SUR1 is upregulated in demyelinating white matter and cortical lesions in MS patients. a, b Immunolabeling for SUR1 in control (CTR) white matter (WM) (a, left) and in demyelinating active (a, middle) and chronic active (a, right) WM lesions, shown at low (a) and high (b) magnification. c Immunolabeling for SUR1 in control (CTR) cortex (CTX) (c, left) and in demyelinating cortical lesion (c, right); asterisk, bottom of a sulcus; scale bars 250 μm (a, c) and 50 μm (b). d Semi-quantitative assessment of SUR1 immunolabeling in different types of demyelinating lesions; n = 4–6 lesions/type; note that CTR WM exhibited no specific labeling for SUR1; **P < 0.01, ***P < 0.001 with respect to respective controls (CTR)

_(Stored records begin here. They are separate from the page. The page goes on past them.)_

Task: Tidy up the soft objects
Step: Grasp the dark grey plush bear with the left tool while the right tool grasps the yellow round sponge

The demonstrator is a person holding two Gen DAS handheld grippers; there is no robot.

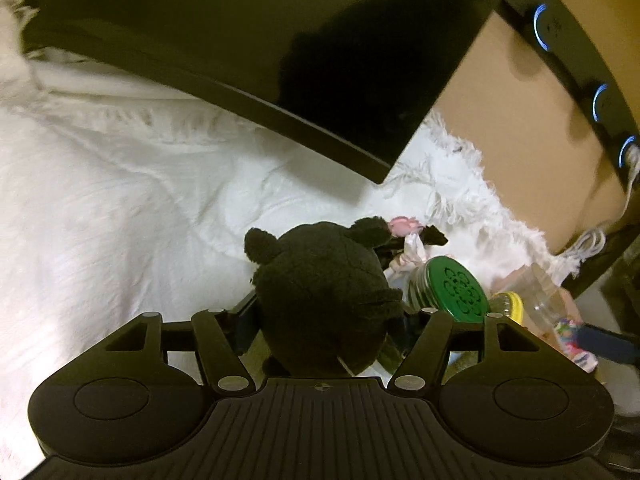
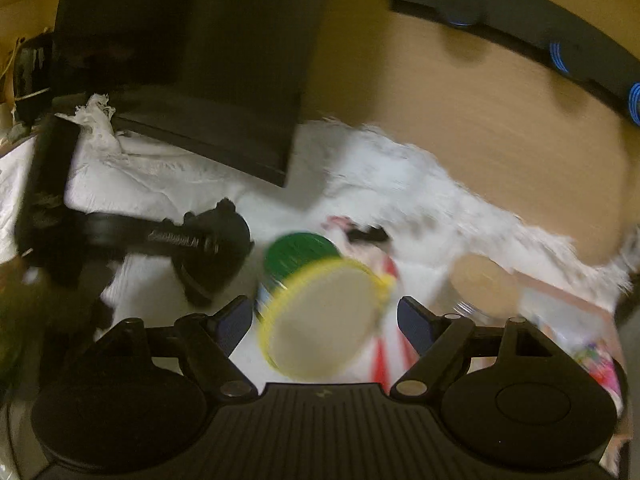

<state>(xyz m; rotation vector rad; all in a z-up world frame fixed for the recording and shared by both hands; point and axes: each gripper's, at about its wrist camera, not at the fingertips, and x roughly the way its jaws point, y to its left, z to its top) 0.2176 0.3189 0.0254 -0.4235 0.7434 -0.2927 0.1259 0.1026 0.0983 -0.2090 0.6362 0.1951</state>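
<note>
White blanket (image 1: 120,200); black plush (image 1: 324,292) hides left jaws.

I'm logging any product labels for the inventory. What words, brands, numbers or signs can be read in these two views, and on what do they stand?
No text can be read in either view.
green lid: an embossed pattern of rings only, no letters.
yellow-lidded jar: its label is too blurred to read.
left gripper: a pale marking on its body, too blurred to read.
right gripper: only a small mark on its body, not legible.
black plush toy: no tag lettering shows.
</note>
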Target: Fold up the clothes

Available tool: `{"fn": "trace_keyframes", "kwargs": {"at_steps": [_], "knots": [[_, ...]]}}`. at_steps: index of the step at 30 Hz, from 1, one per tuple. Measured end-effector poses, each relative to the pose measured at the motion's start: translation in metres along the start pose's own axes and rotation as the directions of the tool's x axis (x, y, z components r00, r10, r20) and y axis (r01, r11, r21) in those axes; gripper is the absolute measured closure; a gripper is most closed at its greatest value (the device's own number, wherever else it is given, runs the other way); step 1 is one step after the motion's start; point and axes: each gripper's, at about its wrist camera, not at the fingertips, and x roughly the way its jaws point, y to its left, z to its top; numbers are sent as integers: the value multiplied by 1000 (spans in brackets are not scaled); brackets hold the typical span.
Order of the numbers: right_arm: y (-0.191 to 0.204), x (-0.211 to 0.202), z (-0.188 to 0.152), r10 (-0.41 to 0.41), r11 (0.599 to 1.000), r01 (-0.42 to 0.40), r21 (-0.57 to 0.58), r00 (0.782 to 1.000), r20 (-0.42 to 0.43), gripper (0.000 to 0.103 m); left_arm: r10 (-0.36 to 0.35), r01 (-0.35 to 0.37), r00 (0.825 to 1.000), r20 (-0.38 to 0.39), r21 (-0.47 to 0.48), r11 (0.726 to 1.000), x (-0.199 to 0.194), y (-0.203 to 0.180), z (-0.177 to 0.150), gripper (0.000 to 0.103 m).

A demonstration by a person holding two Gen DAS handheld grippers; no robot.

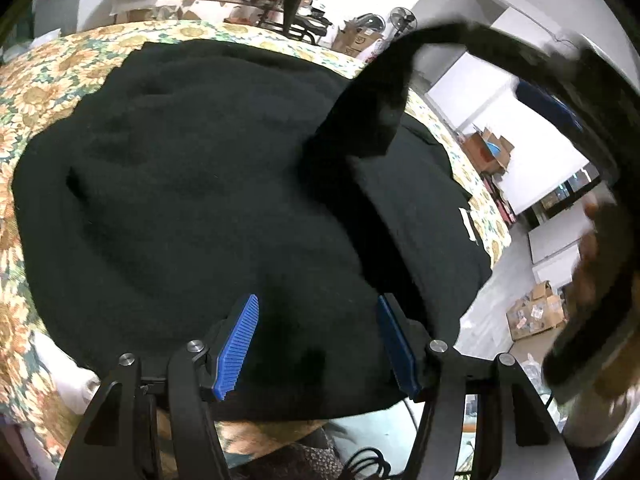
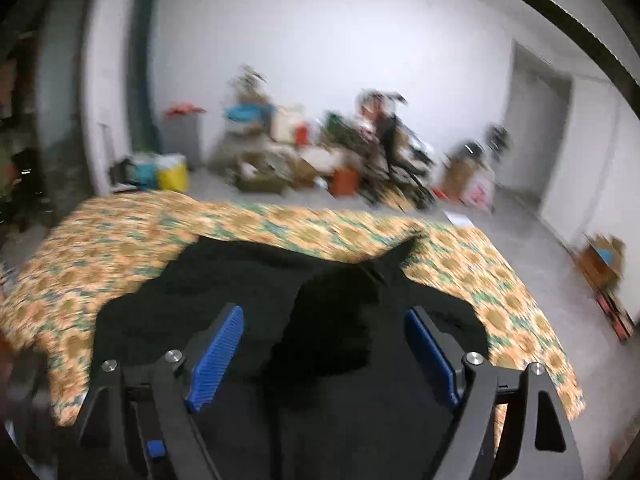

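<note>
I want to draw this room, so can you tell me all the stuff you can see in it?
black garment: one, black, spread over the middle of the floral cover, one part lifted in the air at the right of the left wrist view.
white tag: one, white, on the garment's right edge.
floral cover: one, orange, yellow and green, under the garment.
cardboard boxes: several, brown, on the floor to the right.
standing fan: one, dark, by the far wall.
yellow bag: one, yellow, on the floor beyond the cover.
clutter pile: blurred, mixed colours, against the white wall.
left gripper: blue fingers apart, over the garment.
right gripper: blue fingers wide apart, nothing held.
hand: one, blurred, at the right edge.
</note>
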Motion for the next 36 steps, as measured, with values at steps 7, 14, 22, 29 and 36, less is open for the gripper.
{"fn": "trace_keyframes", "kwargs": {"at_steps": [7,14,22,29,36], "knots": [[-17,13,-48,-95,994,101,36,985,-142,20,5,-3,1000,25,-50,999,-8,19,6,41],[-26,31,-144,80,972,-7,237,950,-302,66,40,-39,999,14,-75,996,-7,37,0,41],[13,-3,-179,55,983,-3,183,958,-283,52,38,-36,999,10,-106,994,-11,47,-7,41],[29,-20,-196,-45,978,100,182,958,-284,91,62,-62,998,-5,-77,995,-21,54,-19,41],[41,-21,-201,-17,977,87,193,941,-338,85,35,-38,998,-44,-71,997,-27,61,-22,41]]}}
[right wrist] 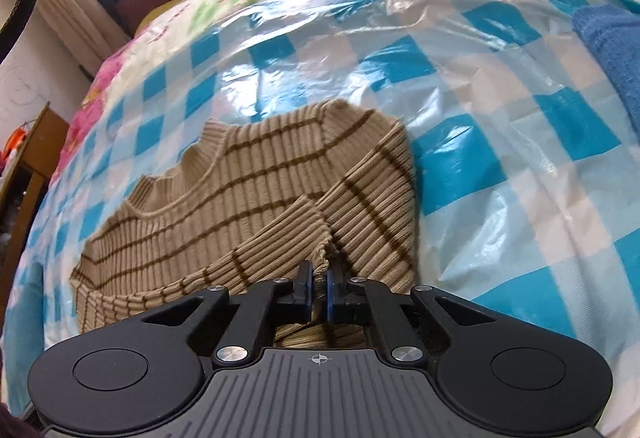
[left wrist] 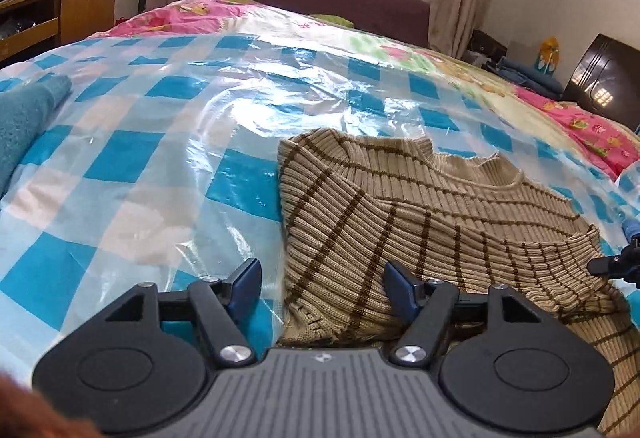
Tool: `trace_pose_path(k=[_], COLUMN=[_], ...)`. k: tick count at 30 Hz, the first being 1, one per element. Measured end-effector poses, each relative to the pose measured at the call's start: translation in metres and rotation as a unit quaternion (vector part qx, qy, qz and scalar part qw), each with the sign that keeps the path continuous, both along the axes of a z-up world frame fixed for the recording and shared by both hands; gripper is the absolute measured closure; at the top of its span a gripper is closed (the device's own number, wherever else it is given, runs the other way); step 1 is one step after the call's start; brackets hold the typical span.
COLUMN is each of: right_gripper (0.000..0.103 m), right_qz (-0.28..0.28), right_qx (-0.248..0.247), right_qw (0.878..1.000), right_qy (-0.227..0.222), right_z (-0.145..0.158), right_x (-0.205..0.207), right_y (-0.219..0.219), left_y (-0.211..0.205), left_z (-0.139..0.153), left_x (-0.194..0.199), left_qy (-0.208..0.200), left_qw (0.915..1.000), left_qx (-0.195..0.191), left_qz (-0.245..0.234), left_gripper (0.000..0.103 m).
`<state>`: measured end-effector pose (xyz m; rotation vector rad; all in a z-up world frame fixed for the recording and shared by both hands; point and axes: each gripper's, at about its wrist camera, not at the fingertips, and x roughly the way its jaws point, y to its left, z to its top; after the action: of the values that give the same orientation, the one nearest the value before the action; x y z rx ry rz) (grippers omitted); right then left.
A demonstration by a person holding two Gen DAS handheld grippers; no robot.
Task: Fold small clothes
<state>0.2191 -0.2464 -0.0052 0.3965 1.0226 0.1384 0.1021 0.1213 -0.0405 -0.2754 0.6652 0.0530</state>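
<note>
A tan ribbed sweater [left wrist: 420,206] with thin brown stripes lies front up on a blue-and-white checked plastic sheet [left wrist: 160,158] over the bed. Both sleeves are folded in across its chest. My left gripper [left wrist: 324,282] is open at the sweater's left side. Its right finger [left wrist: 400,286] rests over the knit and its left finger [left wrist: 248,278] over the plastic, and neither pad presses the cloth. In the right wrist view the sweater [right wrist: 240,198] fills the lower middle. My right gripper [right wrist: 319,278] is shut on a pinch of the knit at a folded sleeve's cuff.
A teal towel [left wrist: 24,126] lies at the sheet's left edge and a blue towel [right wrist: 612,50] at its right. A floral quilt [left wrist: 440,58] covers the bed beyond. A wooden desk [left wrist: 60,14] stands far left and a dark headboard [left wrist: 604,78] far right.
</note>
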Motion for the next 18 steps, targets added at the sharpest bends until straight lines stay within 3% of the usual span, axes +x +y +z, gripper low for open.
trace_pose_path(k=[3, 12, 18], right_gripper=[0.097, 0.092, 0.089], right_qz=[-0.005, -0.021, -0.017], right_qx=[-0.01, -0.018, -0.058], right_qw=[1.0, 1.0, 0.998], right_qy=[-0.005, 0.01, -0.027], right_z=[0.004, -0.003, 0.017], right_x=[-0.002, 0.001, -0.016], right_y=[0.0, 0.003, 0.007], left_y=[0.002, -0.001, 0.005], left_z=[0.004, -0.004, 0.0], left_x=[-0.004, 0.002, -0.001], left_qy=[-0.015, 0.012, 0.007], left_qw=[0.9998, 0.9999, 0.9999], left_qx=[-0.008, 0.007, -0.009], left_qz=[0.0, -0.005, -0.002], left_gripper=[0.032, 0.03, 0.03])
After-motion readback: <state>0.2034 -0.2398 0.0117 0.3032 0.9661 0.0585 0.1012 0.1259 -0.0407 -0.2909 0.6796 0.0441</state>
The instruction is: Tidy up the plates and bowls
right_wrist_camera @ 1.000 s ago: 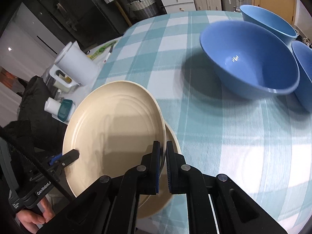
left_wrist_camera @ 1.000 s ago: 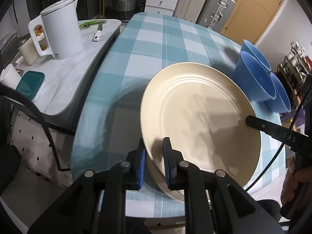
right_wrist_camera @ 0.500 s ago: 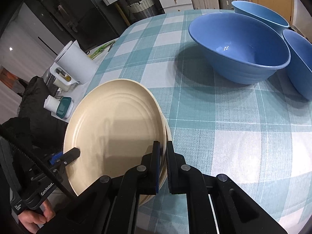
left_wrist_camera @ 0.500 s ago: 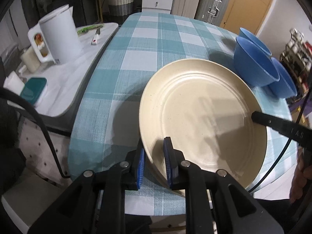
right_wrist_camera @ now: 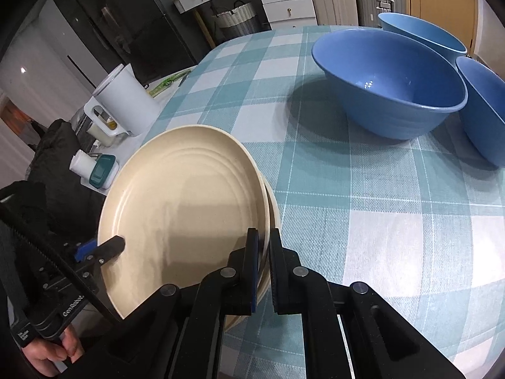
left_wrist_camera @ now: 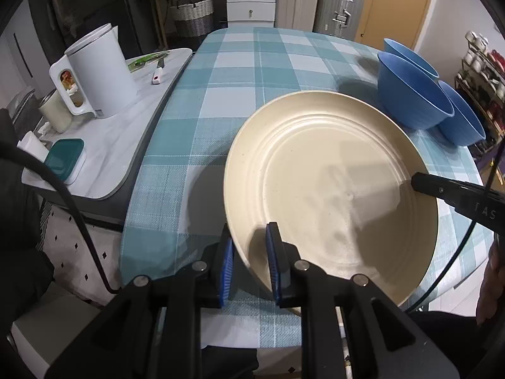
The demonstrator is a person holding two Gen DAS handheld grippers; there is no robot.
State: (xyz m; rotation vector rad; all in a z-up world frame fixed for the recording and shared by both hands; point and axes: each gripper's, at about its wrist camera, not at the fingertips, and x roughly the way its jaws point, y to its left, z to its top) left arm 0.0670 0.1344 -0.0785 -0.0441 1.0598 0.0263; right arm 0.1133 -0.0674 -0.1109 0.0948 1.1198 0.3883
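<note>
Plates being stacked, lower centre of frame.
Right gripper (right_wrist_camera: 263, 263) clenched on cream plate (right_wrist_camera: 186, 208); left gripper (left_wrist_camera: 249, 265) loosened; next, release.

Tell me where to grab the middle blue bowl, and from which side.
Pinch the near rim of the middle bowl, one finger inside and one outside, coming down from the side that faces the plates. It stands upright and open with a flaring wall, so the rim is the only thin edge. The far bowl and right bowl stand close on the other sides.
</note>
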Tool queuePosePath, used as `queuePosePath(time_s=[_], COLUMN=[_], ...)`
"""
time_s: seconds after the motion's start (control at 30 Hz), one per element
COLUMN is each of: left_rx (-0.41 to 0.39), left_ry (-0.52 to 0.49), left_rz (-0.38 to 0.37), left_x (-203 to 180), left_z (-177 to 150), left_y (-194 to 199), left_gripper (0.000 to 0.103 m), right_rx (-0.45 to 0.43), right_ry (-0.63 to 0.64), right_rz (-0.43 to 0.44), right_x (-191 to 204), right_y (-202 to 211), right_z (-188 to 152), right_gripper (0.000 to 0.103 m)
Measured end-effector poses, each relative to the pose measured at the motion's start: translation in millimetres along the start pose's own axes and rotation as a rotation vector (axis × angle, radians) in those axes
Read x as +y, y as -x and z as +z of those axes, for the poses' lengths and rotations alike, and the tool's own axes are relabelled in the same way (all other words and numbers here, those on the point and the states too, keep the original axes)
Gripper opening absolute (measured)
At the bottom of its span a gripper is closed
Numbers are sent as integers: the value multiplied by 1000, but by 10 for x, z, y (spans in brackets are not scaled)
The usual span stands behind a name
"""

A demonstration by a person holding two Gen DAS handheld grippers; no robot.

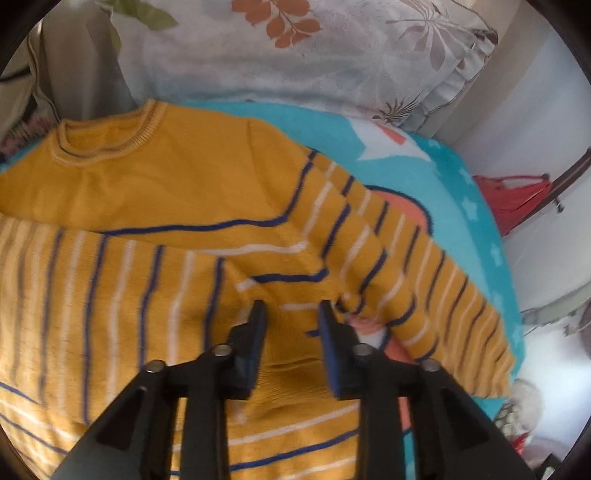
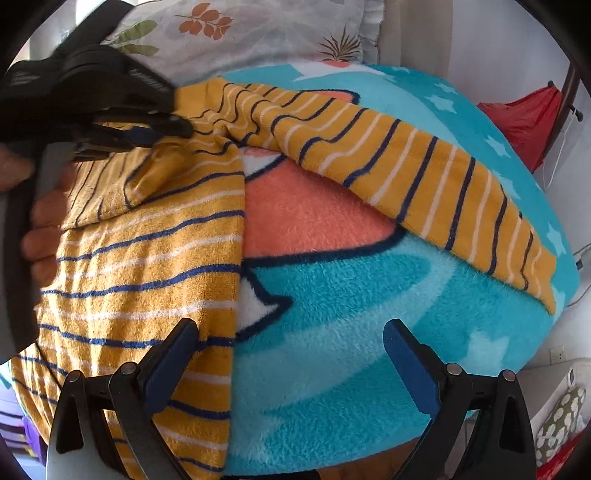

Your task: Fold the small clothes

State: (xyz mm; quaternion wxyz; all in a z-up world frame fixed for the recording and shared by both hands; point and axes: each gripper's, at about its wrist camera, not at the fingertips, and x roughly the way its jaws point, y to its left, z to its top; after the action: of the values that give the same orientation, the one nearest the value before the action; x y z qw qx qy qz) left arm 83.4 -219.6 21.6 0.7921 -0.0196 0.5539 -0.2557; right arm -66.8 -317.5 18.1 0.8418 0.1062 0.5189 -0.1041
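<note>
A small mustard-yellow knit sweater with navy and white stripes lies on a turquoise fleece blanket. Its left side is folded over the body; one striped sleeve stretches out to the right. My left gripper hovers over the sweater near the armpit, jaws a little apart with nothing between them. In the right wrist view the sweater fills the left side and the sleeve runs diagonally right. My right gripper is wide open over the sweater's side edge and blanket. The left gripper shows at upper left.
A floral pillow lies behind the sweater, also in the right wrist view. A red fabric item hangs beyond the bed's right edge. The blanket drops off at the right side.
</note>
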Motion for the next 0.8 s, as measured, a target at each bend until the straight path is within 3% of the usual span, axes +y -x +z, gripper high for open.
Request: queuePosePath(time_s=[0.03, 0.1, 0.27, 0.4, 0.6, 0.7, 0.8], left_rx=[-5, -22, -70, -132, -194, -199, -202], left_ry=[5, 5, -15, 23, 107, 152, 181], left_rz=[-6, -17, -25, 20, 243, 343, 396], left_x=[-14, -50, -88, 196, 1065, 1498, 1876], left_z=[-6, -31, -178, -436, -811, -915, -927], left_y=[9, 78, 457, 904, 1510, 1615, 1612], left_gripper=[47, 52, 53, 57, 62, 62, 62], right_rx=[-2, -4, -11, -34, -15, -11, -35], right_ry=[7, 20, 13, 19, 88, 129, 189], right_rz=[-3, -15, -13, 13, 63, 81, 87], right_x=[-4, -10, -82, -39, 378, 694, 1102], right_y=[8, 14, 5, 17, -121, -132, -71], right_z=[-5, -2, 106, 248, 346, 351, 359], right_gripper=[101, 101, 101, 102, 102, 102, 102])
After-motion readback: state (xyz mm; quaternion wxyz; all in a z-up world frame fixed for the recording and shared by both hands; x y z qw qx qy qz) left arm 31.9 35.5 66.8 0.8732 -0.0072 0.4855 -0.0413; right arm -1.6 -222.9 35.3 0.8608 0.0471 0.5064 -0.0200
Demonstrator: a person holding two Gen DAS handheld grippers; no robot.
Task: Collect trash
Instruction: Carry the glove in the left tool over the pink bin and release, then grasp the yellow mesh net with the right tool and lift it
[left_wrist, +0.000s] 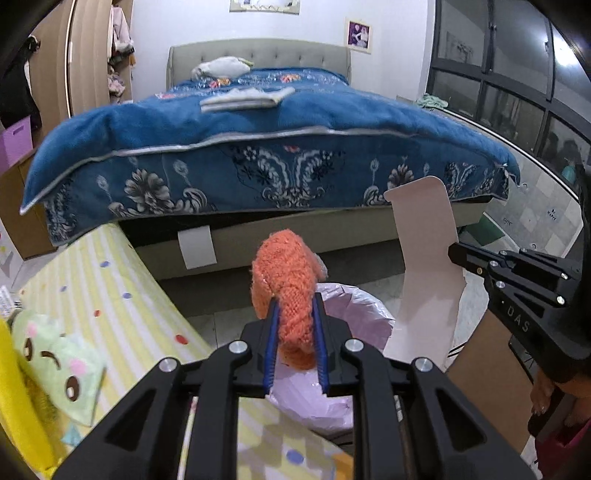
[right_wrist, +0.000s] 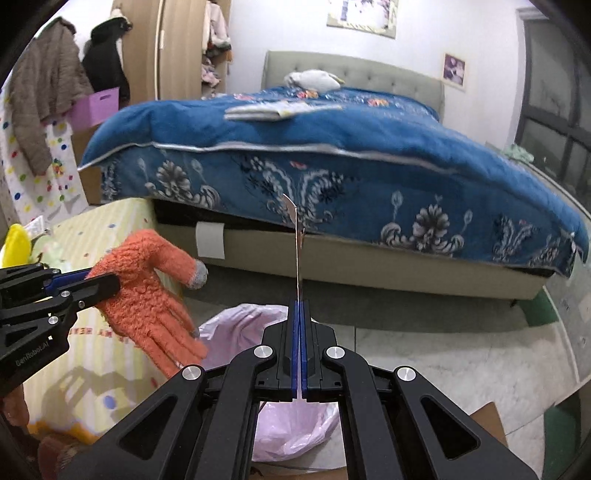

Double immunolabeling was carried out to identify the cell type (s) involved. Co-labeling for S100B showed that, in white matter lesions, SUR1 was expressed predominantly by astrocytes (Fig. 10a). Double labeling for SUR1 and CD68/ED1 (microglia/macrophage) or CD3 (T cells) showed minimal or no overlap with SUR1 expression (not shown). Stellate cells expressed SUR1 not only in the cell body but also in processes—in some chronic active white matter lesions, perivascular astrocytes could be seen to extend processes ending in perivascular end-feet that immunolabeled strongly for SUR1 (Fig. 10b, c). In subpial/cortical lesions as well, SUR1 expression was found predominantly in GFAP+ astrocytes, including the glia limitans (Fig. 10d, e).
Fig. 10
Fig. 10

SUR1 is upregulated in astrocytes in demyelinating MS lesions. a Co-immunolabeling for SUR1 (green) and S100B (red) in a chronic active lesion; merged images are indicated; representative of 13 active, chronic active, or chronic inactive WM lesions. b, c Perivascular astrocytes, shown at low (b, right) and high (c) magnification, extend SUR1-positive processes toward nearby vessels, as visualized by chromagen (b) and fluorescent (c) immunolabeling; note absent SUR1 expression in control white matter (b, left). d, e Co-immunolabeling for GFAP (red) (d) and SUR1 (green) in a subpial/cortical demyelinating lesion, shown at low (d) and high (e) magnification; asterisk, bottom of a sulcus; representative of 6 cortical lesions; scale bars 50 μm (a, c) and 100 μm (b, d)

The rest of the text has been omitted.